From: Josh Poimboeuf
Date: Thu Sep 30 2021 - 15:26:47 EST


On Wed, Sep 29, 2021 at 01:43:23PM +0200, Peter Zijlstra wrote:
> On Wed, Sep 29, 2021 at 11:37:30AM +0100, Mark Rutland wrote:
>
> > > This is because _ASM_EXTABLE only generates data for another section.
> > > There doesn't need to be code continuity between these two asm
> > > statements.
> >
> > I think you've missed my point. It doesn't matter that the
> > asm_volatile_goto() doesn't contain code, and this is solely about the
> > *state* expected at entry/exit from each asm block being different.
>
> Urgh.. indeed :/

So much for that idea :-/

To fix the issue of the wrong .fixup code symbol names getting printed,
we could (as Mark suggested) add a '__fixup_text_start' symbol at the
start of the .fixup section. And then remove all other symbols in the
.fixup section.

For x86, that means removing the kvm_fastop_exception symbol and a few
others. That way it's all anonymous code, displayed by the kernel as
"__fixup_text_start+0x1234". Which isn't all that useful, but still
better than printing the wrong symbol.

But there's still a bigger problem: the function with the faulting
instruction doesn't get reported in the stack trace.

For example, in the up-thread bug report, __d_lookup() bug report
doesn't get printed, even though its anonymous .fixup code is running in
the context of the function and will be branching back to it shortly.
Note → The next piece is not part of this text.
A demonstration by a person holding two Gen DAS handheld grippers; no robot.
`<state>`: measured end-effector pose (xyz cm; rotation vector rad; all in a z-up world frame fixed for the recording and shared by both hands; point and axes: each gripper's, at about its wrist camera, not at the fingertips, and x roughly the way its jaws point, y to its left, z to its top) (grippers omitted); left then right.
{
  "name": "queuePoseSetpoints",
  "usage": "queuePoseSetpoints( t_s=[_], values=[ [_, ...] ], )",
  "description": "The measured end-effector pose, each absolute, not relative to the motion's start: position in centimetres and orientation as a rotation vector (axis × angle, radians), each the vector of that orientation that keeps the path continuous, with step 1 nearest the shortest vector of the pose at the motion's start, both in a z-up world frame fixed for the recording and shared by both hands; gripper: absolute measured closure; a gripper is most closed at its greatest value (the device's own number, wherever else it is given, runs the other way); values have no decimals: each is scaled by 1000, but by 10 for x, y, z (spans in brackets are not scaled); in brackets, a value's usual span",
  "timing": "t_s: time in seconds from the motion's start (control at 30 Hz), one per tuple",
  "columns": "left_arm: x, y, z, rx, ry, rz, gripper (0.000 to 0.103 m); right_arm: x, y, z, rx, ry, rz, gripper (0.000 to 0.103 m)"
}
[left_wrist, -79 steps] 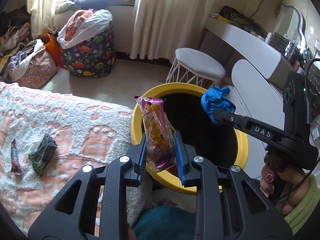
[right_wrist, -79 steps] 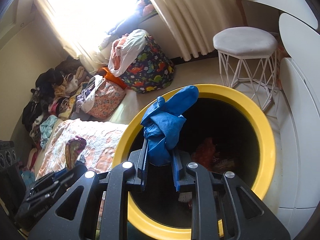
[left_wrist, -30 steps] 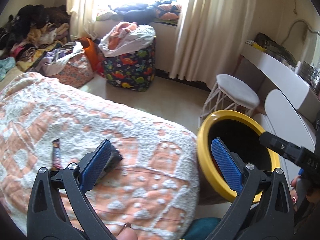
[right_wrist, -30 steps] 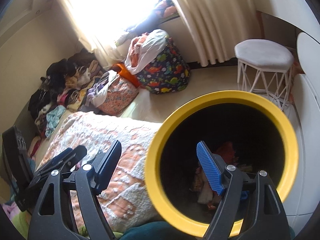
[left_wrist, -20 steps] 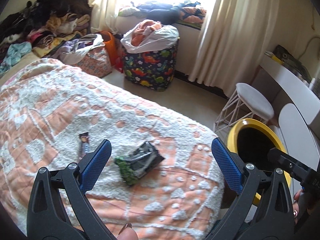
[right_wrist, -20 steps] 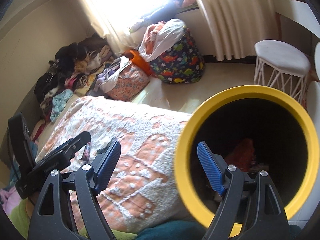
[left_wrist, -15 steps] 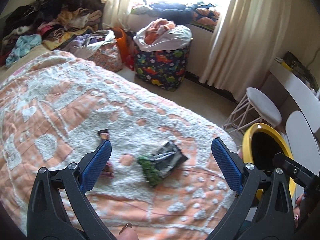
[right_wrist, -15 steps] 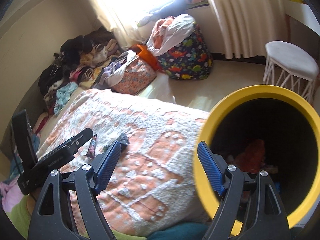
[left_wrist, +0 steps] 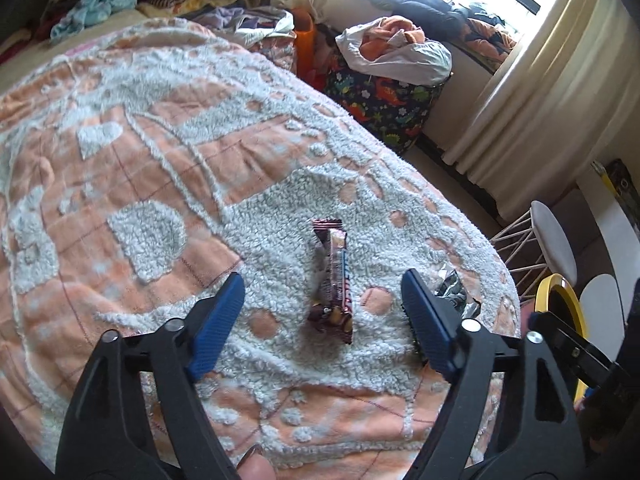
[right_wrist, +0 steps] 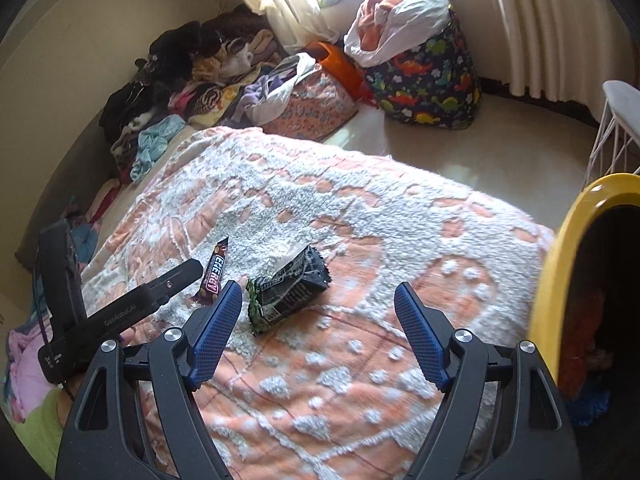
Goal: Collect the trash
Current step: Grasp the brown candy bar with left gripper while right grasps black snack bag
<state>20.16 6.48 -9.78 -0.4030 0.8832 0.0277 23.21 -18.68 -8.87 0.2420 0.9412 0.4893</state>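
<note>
Hovering over the orange-white blanket (left_wrist: 160, 168), left gripper (left_wrist: 322, 306) has its jaws apart and closing, the energy bar wrapper (left_wrist: 334, 280) lying between them untouched. Right gripper (right_wrist: 318, 320) is spread wide, closing slightly, nothing gripped; black-green wrapper (right_wrist: 290, 288) lies just ahead. Yellow bin (right_wrist: 560, 264) stands beside the bed, dinosaur-print bag (right_wrist: 428, 80) and clothes pile (right_wrist: 192, 76) behind.

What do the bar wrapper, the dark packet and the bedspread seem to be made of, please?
Bar wrapper: probably glossy plastic film, with sheen and crimped ends. Dark packet: likely foil-lined plastic, crumpled with bright glints. Bedspread: soft tufted fabric, fuzzy white loops raised on a flat peach ground.
</note>
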Motion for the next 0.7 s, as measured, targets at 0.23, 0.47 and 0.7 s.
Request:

Even worse, this means livepatch is broken, because if for example
__d_lookup()'s .fixup code gets preempted, __d_lookup() can get skipped
by a reliable stack trace.

So we may need to get rid of .fixup altogether. Especially for arches
which support livepatch.

We can replace some of the custom .fixup handlers with generic handlers
like x86 does, which do the fixup work in exception context. This
generally works better for more generic work like putting an error code
in a certain register and resuming execution at the subsequent
instruction.

However a lot of the .fixup code is rather custom and doesn't
necessarily work well with that model.

In such cases we could just move the .fixup code into the function
(inline for older compilers; out-of-line for compilers that support
CC_HAS_ASM_GOTO_OUTPUT).

Alternatively we could convert each .fixup code fragment into a proper
function which returns to a specified resume point in the function, and
then have the exception handler emulate a call to it like we do with
int3_emulate_call().

--
Josh